Six des neuf juges ont renversé les tarifs imposés contre les partenaires commerciaux des États-Unis, dont trois progressistes. Mais le conservateur modéré John Roberts ainsi que Amy Coney Barrett et Neil Gorsuch, choisis par Donald Trump lui-même pendant son premier mandat (2017-2021), l’ont aussi débouté.
« J’ai honte pour certains membres de la Cour, totalement honte, parce qu’ils n’ont pas eu le courage de faire ce qui était bon pour notre pays », a-t-il lancé, visiblement agité derrière le pupitre de la salle de presse de la Maison-Blanche.
Les échecs s’accumulent pour Donald Trump, en cette année d’élections de mi-mandat, qui auront lieu à l’automne.
Sa politique sur l’immigration, plutôt populaire, s’est retournée contre lui à cause des dérapages de la police de l’immigration qui a froidement abattu deux personnes en début d’année à Minneapolis.
Plus tôt cette semaine, la Chambre des représentants, pourtant contrôlée par les républicains, a adopté une résolution visant à annuler les tarifs imposés au Canada.
Le vote, appuyé par six républicains, n’a pas force de loi, mais le message au président est clair : sa politique commerciale ne fait pas l’unanimité et certains dans son clan sont désormais prêts à lui tenir tête.
Mécanismes plus puissants
Malgré son plus récent revers, Trump n’était pas en reste.
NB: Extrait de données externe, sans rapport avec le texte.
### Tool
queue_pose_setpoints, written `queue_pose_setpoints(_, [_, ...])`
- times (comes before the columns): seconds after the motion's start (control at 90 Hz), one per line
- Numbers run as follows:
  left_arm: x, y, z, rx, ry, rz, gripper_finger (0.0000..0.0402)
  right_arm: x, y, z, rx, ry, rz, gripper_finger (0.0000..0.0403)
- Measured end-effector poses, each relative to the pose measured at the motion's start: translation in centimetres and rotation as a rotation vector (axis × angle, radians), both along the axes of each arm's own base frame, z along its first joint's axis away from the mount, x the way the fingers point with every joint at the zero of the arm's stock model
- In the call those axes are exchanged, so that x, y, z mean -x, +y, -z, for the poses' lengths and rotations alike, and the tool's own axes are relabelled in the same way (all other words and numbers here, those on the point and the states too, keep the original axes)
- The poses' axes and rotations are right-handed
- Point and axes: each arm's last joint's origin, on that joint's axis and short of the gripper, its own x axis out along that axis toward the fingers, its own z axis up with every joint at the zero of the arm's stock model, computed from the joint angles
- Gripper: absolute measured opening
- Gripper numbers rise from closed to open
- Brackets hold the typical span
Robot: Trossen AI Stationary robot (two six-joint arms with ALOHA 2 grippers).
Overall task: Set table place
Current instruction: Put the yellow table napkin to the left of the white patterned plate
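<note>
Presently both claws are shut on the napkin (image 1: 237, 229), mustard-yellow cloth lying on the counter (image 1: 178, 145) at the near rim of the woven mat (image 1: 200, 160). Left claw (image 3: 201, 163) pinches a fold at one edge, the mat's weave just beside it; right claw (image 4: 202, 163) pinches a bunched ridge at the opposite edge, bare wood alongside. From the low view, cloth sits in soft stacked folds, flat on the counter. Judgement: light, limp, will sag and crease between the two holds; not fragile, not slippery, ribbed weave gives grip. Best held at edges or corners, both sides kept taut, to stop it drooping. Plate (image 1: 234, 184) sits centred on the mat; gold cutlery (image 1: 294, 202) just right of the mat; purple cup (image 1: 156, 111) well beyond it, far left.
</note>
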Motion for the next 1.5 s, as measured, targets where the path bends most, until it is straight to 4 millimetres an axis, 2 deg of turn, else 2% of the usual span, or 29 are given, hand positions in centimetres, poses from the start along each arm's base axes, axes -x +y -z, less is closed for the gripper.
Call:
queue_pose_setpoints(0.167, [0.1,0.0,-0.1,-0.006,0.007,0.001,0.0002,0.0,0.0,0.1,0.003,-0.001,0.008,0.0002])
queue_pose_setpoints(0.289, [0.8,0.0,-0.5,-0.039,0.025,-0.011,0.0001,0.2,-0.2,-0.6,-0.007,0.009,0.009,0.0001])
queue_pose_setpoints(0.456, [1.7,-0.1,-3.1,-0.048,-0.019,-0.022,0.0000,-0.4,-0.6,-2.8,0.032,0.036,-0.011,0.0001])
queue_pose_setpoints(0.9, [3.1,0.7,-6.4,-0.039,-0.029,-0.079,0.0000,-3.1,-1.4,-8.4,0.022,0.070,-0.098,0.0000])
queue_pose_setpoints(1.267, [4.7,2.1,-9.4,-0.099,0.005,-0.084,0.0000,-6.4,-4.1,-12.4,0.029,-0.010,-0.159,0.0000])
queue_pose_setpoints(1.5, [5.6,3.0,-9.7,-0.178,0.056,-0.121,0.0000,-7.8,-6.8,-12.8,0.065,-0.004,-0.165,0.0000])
Il a promis d’utiliser d’autres mécanismes « encore plus puissants » afin d’imposer une taxe globale mondiale de 10 %.
Mais un autre panier de crabes a commencé à s’ouvrir devant le président. Avec cette victoire devant les tribunaux, des compagnies américaines souhaitent maintenant récupérer l’argent des tarifs qu’ils ont dû payer à une hauteur de 180 G$ depuis qu’ils ont été mis en vigueur l’an dernier.
Ottawa a entrepris depuis des efforts afin de diminuer notre dépendance au marché américain.
Des efforts qui se poursuivront à toute vapeur, car visiblement, malgré le revers, Donald Trump n’a aucune intention de lâcher le morceau.
Il pourrait même devenir encore plus agressif et imprévisible, dans les mois précédant les élections de mi-mandat de novembre.
Au lieu d'avoir honte aux membres de la cour qui ont pris la décision que ses tarifs douaniers sont illégitimes, il devrait se voir devant le miroir, il verrait que c'est lui la honte !
Quoi que, il est maintenant la risée !
Va-t-il remettre les 180 G$ aux compagnies américaines qui veulent récupérer ces sous ?
En plus le gros crisse, ne veut pas lâcher le morceau. Faque j'imagine qu'il va tout faire pour ne pas remettre ces sous car il déteste la défaite, comme un gamin qu'on enlève son jouet préféré !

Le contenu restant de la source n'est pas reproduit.